▸ Exercise prompt: All of the entries below, duplicated exactly, make up the answer.

▼▼▼

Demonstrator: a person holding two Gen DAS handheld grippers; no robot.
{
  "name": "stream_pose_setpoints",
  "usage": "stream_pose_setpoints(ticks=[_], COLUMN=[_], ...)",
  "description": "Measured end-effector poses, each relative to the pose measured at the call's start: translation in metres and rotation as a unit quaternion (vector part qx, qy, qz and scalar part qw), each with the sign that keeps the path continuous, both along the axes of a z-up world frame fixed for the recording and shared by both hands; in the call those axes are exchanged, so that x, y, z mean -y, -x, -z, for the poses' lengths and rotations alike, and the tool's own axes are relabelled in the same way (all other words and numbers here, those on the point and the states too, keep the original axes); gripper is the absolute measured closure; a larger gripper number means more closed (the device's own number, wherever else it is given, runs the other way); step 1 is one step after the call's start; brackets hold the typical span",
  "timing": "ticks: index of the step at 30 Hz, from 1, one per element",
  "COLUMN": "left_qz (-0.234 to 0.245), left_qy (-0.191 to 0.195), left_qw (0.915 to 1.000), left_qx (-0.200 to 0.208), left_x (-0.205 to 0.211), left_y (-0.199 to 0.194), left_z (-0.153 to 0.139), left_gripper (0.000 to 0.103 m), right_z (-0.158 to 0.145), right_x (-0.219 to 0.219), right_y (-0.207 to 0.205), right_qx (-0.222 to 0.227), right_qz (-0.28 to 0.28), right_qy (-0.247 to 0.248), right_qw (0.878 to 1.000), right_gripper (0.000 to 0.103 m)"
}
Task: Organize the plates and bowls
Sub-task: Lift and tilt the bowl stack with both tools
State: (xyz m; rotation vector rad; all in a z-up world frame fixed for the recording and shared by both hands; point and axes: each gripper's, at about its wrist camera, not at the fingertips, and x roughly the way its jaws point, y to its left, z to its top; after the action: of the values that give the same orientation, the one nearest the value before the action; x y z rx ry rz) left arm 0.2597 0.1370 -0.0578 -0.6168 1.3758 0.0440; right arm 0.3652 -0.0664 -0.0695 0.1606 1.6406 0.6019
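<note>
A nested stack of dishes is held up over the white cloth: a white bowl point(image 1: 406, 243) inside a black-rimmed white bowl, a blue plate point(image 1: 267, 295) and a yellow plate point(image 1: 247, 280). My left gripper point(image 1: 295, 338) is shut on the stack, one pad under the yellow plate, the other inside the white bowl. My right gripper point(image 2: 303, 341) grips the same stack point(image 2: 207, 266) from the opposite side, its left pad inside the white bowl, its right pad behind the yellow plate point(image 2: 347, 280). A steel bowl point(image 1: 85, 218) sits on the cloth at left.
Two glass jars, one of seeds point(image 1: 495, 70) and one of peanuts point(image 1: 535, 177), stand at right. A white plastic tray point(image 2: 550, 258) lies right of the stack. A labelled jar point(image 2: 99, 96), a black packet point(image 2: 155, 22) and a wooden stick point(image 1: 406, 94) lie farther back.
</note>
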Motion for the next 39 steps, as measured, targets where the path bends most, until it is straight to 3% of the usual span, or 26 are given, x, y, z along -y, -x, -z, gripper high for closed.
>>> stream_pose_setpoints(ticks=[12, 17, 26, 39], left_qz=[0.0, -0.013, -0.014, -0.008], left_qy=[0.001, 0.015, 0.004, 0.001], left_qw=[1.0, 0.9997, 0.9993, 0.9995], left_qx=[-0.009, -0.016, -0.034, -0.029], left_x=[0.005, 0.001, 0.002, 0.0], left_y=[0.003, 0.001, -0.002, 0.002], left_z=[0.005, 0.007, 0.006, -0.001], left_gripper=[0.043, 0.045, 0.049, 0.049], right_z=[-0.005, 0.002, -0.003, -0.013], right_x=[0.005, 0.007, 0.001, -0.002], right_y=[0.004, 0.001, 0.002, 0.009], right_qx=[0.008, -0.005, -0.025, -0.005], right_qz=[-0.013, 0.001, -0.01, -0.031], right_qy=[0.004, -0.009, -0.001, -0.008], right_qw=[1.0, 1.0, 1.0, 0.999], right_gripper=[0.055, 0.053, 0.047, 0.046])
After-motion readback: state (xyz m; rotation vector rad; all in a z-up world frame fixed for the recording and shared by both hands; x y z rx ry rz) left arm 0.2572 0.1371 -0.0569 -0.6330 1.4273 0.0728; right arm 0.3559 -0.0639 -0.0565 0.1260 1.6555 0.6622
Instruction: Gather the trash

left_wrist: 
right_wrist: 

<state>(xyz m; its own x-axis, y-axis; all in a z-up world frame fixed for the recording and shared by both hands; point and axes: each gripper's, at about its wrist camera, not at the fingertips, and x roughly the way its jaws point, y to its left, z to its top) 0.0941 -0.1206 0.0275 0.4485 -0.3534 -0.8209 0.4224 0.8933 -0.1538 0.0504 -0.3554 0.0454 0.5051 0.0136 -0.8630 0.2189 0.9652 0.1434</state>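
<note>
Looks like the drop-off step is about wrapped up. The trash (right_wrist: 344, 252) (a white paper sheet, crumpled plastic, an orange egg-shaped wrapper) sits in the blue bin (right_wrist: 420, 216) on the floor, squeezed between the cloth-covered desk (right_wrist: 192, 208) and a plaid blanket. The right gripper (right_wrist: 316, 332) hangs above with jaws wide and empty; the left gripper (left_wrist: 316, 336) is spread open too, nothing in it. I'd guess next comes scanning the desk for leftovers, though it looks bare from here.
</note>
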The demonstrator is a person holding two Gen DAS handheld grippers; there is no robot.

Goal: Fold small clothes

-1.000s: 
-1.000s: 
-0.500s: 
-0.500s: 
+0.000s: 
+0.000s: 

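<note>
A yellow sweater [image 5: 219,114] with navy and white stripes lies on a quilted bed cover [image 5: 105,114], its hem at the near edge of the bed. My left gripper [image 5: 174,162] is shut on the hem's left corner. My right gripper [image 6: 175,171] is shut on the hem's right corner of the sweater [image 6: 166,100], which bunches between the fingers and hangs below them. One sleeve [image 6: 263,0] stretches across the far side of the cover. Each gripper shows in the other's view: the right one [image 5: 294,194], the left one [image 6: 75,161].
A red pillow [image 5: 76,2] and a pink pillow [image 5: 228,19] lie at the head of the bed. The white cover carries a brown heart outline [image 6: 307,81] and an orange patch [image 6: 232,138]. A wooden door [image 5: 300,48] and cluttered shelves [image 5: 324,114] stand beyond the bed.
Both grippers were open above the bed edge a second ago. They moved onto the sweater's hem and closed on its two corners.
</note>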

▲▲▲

▸ Output for this exercise:
Demonstrator: a person holding two Gen DAS handheld grippers; no robot.
{
  "name": "stream_pose_setpoints",
  "usage": "stream_pose_setpoints(ticks=[_], COLUMN=[_], ...)",
  "description": "Measured end-effector poses, each relative to the pose measured at the call's start: translation in metres and rotation as a unit quaternion (vector part qx, qy, qz and scalar part qw), each with the sign that keeps the path continuous, both along the axes of a z-up world frame fixed for the recording and shared by both hands; in the call those axes are exchanged, so that x, y, z mean -y, -x, -z, for the poses' lengths and rotations alike, and the tool's own axes are relabelled in the same way (all other words and numbers here, those on the point and the states too, keep the original axes); gripper is the absolute measured closure; a larger gripper number means more closed (the device's own number, wherever else it is given, runs the other way); step 1 is one step after the call's start; brackets hold the typical span",
  "timing": "ticks: index of the step at 30 Hz, from 1, one per element",
  "COLUMN": "left_qz (-0.234 to 0.245), left_qy (-0.191 to 0.195), left_qw (0.915 to 1.000), left_qx (-0.200 to 0.208), left_x (-0.205 to 0.211), left_y (-0.199 to 0.194), left_z (-0.153 to 0.139), left_gripper (0.000 to 0.103 m), right_z (-0.158 to 0.145), right_x (-0.219 to 0.219), right_y (-0.207 to 0.205), right_qx (-0.222 to 0.227), right_qz (-0.28 to 0.28), right_qy (-0.247 to 0.248), right_qw (0.878 to 1.000), right_gripper (0.000 to 0.103 m)"
}
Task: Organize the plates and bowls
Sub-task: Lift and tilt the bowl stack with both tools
State: (xyz m; rotation vector rad; all in a z-up world frame fixed for the recording and shared by both hands; point and axes: each gripper's, at about its wrist camera, not at the fingertips, and x roughly the way its jaws point, y to its left, z to its top; after the action: of the values that give the same orientation, the one nearest the value before the action; x y z rx ry rz) left arm 0.2597 0.1370 -0.0578 -0.6168 1.3758 0.0440; right arm 0.3652 -0.0664 -0.0695 0.1606 1.6406 0.6019
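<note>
A nested stack of dishes is held up over the white cloth: a white bowl point(image 1: 406, 243) inside a black-rimmed white bowl, a blue plate point(image 1: 267, 295) and a yellow plate point(image 1: 247, 280). My left gripper point(image 1: 295, 338) is shut on the stack, one pad under the yellow plate, the other inside the white bowl. My right gripper point(image 2: 303, 341) grips the same stack point(image 2: 207, 266) from the opposite side, its left pad inside the white bowl, its right pad behind the yellow plate point(image 2: 347, 280). A steel bowl point(image 1: 85, 218) sits on the cloth at left.
Two glass jars, one of seeds point(image 1: 495, 70) and one of peanuts point(image 1: 535, 177), stand at right. A white plastic tray point(image 2: 550, 258) lies right of the stack. A labelled jar point(image 2: 99, 96), a black packet point(image 2: 155, 22) and a wooden stick point(image 1: 406, 94) lie farther back.
</note>
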Motion for the next 39 steps, as measured, targets where the path bends most, until it is straight to 3% of the usual span, or 26 are given, x, y, z along -y, -x, -z, gripper high for closed.
>>> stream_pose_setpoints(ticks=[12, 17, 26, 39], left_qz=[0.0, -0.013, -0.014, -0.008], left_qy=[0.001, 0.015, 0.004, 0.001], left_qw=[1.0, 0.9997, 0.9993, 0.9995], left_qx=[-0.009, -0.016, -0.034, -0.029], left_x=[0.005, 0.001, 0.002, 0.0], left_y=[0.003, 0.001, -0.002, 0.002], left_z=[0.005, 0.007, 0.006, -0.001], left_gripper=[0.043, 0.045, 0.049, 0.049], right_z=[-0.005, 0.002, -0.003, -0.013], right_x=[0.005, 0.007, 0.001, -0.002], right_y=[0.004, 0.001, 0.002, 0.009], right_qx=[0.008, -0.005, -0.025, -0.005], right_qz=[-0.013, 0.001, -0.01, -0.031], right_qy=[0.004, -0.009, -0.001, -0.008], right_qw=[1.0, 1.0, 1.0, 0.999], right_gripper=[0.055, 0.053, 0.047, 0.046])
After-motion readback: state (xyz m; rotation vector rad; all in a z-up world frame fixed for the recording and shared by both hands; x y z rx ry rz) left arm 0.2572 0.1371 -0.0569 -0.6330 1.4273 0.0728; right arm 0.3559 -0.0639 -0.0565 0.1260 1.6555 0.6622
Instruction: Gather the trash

left_wrist: 
right_wrist: 

<state>(xyz m; its own x-axis, y-axis; all in a z-up world frame fixed for the recording and shared by both hands; point and axes: each gripper's, at about its wrist camera, not at the fingertips, and x roughly the way its jaws point, y to its left, z to its top) 0.0941 -0.1206 0.0275 0.4485 -0.3534 -0.8209 0.4224 0.8933 -0.1538 0.0504 -0.3554 0.0454 0.5051 0.0136 -0.8630 0.2189 0.9652 0.1434</state>
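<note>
Looks like the drop-off step is about wrapped up. The trash (right_wrist: 344, 252) (a white paper sheet, crumpled plastic, an orange egg-shaped wrapper) sits in the blue bin (right_wrist: 420, 216) on the floor, squeezed between the cloth-covered desk (right_wrist: 192, 208) and a plaid blanket. The right gripper (right_wrist: 316, 332) hangs above with jaws wide and empty; the left gripper (left_wrist: 316, 336) is spread open too, nothing in it. I'd guess next comes scanning the desk for leftovers, though it looks bare from here.
</note>
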The demonstrator is a person holding two Gen DAS handheld grippers; there is no robot.

Goal: Fold small clothes

-1.000s: 
-1.000s: 
-0.500s: 
-0.500s: 
+0.000s: 
+0.000s: 

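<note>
A yellow sweater [image 5: 219,114] with navy and white stripes lies on a quilted bed cover [image 5: 105,114], its hem at the near edge of the bed. My left gripper [image 5: 174,162] is shut on the hem's left corner. My right gripper [image 6: 175,171] is shut on the hem's right corner of the sweater [image 6: 166,100], which bunches between the fingers and hangs below them. One sleeve [image 6: 263,0] stretches across the far side of the cover. Each gripper shows in the other's view: the right one [image 5: 294,194], the left one [image 6: 75,161].
A red pillow [image 5: 76,2] and a pink pillow [image 5: 228,19] lie at the head of the bed. The white cover carries a brown heart outline [image 6: 307,81] and an orange patch [image 6: 232,138]. A wooden door [image 5: 300,48] and cluttered shelves [image 5: 324,114] stand beyond the bed.
Both grippers were open above the bed edge a second ago. They moved onto the sweater's hem and closed on its two corners.
</note>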

No more work remains on this exercise.